After just a few weeks in Greece I have to confess I had more photographs of olive trees than anyone can ever really need … I can’t help myself. I am attracted to the gnarled, twisted trunks, the small grey-green leaves of these trees that make a gentle rustling sound in the breeze and the tiny flowers that eventually become delicious olives. These Greek olive trees have cultural connections too and each tree is rooted in myth and history. One Greek myth tells us that the Goddess Athena, the daughter of Zeus, and Poseidon, Zeus’ brother, both coveted the city of Athens [then called Attica]. Yet, while Poseidon drove his trident in to the Acropolis producing a well of salt water, Athena made an olive tree grow next to the well. Zeus ordered a tribunal to decide which of the two gods should be enshrined in the city and this court decided that the olive tree was the greatest gift and chose Athena. giving the city its name.
We drove through the ancient olive trees around Amfissa to the stuunning mountainous Pelion Peninsular [sometimes Pilion], on the east coast of northern mainland Greece. Here we found fantastic walking on old cobbled donkey tracks or kalderimis. These kalderimis were built to bring produce down from the mountains and today these and other paths and tracks take walkers from the rocky coves and beaches on the coast, through the olive groves and up to the mountain villages among the sweet chestnut and beech trees. Each village of narrow winding streets has a square with a cafe. In the centre of each square is a plane tree that was planted many decades ago and is now huge and gives generous and welcome shade to the customers in the cafe.

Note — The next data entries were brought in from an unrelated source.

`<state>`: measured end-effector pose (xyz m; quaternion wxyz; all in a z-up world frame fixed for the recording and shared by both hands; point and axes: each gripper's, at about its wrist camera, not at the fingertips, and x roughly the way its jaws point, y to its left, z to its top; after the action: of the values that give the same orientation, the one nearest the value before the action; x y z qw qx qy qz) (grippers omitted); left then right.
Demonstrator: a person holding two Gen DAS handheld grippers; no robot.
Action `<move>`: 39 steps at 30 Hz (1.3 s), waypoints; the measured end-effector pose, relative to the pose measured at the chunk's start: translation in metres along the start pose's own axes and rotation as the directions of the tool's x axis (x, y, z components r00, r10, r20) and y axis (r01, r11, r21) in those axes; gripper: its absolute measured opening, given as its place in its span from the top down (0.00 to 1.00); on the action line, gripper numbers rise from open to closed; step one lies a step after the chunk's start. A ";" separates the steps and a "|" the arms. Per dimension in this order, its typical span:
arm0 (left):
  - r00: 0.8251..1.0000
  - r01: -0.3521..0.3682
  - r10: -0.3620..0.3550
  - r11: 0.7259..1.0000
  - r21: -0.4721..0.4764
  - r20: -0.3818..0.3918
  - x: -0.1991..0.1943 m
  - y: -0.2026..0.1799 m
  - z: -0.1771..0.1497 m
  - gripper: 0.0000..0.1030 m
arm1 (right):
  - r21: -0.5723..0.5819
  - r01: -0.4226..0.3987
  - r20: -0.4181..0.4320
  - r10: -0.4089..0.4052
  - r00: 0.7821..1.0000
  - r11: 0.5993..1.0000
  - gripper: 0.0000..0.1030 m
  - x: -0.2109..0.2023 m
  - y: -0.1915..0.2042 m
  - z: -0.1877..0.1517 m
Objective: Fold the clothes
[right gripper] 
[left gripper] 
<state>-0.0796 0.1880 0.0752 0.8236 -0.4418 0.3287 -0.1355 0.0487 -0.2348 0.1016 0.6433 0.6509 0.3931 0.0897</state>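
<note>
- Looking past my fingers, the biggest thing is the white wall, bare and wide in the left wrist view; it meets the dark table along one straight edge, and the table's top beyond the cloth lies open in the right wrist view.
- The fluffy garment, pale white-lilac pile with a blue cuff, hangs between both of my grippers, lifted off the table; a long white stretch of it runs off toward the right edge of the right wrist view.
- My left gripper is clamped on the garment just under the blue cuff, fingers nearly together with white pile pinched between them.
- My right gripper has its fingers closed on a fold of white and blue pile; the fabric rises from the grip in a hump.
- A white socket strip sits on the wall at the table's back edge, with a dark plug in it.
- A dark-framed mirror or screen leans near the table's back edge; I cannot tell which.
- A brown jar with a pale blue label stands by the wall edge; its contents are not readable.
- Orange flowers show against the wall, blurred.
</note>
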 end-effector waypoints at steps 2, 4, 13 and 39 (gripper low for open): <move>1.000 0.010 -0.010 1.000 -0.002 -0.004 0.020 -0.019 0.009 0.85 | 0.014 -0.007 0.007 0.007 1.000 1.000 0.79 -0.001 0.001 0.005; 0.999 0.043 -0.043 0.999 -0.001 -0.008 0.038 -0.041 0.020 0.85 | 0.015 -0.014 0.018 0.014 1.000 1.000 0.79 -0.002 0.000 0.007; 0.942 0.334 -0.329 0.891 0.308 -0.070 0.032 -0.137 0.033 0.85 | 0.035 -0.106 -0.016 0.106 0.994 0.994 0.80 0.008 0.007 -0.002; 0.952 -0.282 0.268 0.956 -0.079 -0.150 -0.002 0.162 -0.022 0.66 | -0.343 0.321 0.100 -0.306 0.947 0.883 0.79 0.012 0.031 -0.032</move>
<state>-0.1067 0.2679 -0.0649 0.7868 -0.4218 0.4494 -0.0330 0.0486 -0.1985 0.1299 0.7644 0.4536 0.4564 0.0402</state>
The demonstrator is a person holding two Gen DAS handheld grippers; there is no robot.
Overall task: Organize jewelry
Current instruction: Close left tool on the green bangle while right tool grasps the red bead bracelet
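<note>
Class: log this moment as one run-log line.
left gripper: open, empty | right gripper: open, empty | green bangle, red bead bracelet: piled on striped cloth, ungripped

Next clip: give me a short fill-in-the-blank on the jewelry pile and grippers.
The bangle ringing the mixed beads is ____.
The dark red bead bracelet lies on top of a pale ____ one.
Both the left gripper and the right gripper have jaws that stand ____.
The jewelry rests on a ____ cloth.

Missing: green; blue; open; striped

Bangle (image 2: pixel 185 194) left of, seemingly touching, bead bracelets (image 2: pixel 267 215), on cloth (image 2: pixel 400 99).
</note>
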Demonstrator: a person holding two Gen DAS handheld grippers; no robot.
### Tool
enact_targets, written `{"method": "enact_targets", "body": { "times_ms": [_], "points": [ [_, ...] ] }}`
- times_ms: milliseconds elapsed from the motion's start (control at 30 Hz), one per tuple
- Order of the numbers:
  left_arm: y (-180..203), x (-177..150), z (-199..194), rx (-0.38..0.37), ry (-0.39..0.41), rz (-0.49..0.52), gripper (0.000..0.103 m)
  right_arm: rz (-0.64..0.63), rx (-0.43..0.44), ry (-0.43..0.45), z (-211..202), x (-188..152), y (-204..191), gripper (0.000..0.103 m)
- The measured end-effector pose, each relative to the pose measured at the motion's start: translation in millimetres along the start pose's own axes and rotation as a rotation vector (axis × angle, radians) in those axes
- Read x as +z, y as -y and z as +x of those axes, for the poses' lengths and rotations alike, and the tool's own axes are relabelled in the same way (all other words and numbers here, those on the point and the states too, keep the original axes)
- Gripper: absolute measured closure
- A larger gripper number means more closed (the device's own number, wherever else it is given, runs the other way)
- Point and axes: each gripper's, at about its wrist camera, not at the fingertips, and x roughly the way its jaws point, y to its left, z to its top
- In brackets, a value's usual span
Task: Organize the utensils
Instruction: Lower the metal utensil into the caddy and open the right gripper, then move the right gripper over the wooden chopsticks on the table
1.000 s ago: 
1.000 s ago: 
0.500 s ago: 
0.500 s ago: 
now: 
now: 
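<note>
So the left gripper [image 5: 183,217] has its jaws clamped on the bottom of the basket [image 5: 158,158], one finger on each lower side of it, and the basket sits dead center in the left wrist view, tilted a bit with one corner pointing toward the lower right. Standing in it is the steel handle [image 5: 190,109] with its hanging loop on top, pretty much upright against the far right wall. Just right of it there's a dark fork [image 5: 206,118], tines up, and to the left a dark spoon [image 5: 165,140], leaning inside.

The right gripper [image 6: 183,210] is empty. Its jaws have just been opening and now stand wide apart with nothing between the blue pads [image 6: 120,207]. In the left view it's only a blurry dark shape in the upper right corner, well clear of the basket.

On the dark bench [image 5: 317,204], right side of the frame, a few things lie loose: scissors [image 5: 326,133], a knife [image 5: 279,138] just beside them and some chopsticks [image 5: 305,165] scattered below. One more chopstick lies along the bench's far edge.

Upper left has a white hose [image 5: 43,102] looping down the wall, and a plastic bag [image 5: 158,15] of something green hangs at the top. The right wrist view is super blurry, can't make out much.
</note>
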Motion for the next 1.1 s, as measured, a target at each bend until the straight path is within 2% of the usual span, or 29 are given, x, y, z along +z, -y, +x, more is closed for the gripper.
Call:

On our first day we walked to the village of Pinakates, following the steep path through the terraced olives. As we climbed higher we brushed beside mint and thyme plants, releasing the sweet smells and our route was alive with butterflies. There are springs on the Pelion and alongside the path were narrow stone channels rushing with clear water. We tried to play poo sticks at one bridge but the sticks hurtled away in a blur. The path had a signpost from the coast road, was well marked with red dots and we met few other people walking. We rested under some shady pine trees and stopped to look at the various chapels on the way. The paved paths of Pinakates (at 640 metres) weave their way along terraces to the attractive main square, overlooked by the church and with a burbling fountain. We had the best cheese and spinach pie we had tasted yet in the cafe here, the pastry was crisp and the filling fresh and it was coiled in the traditional pattern.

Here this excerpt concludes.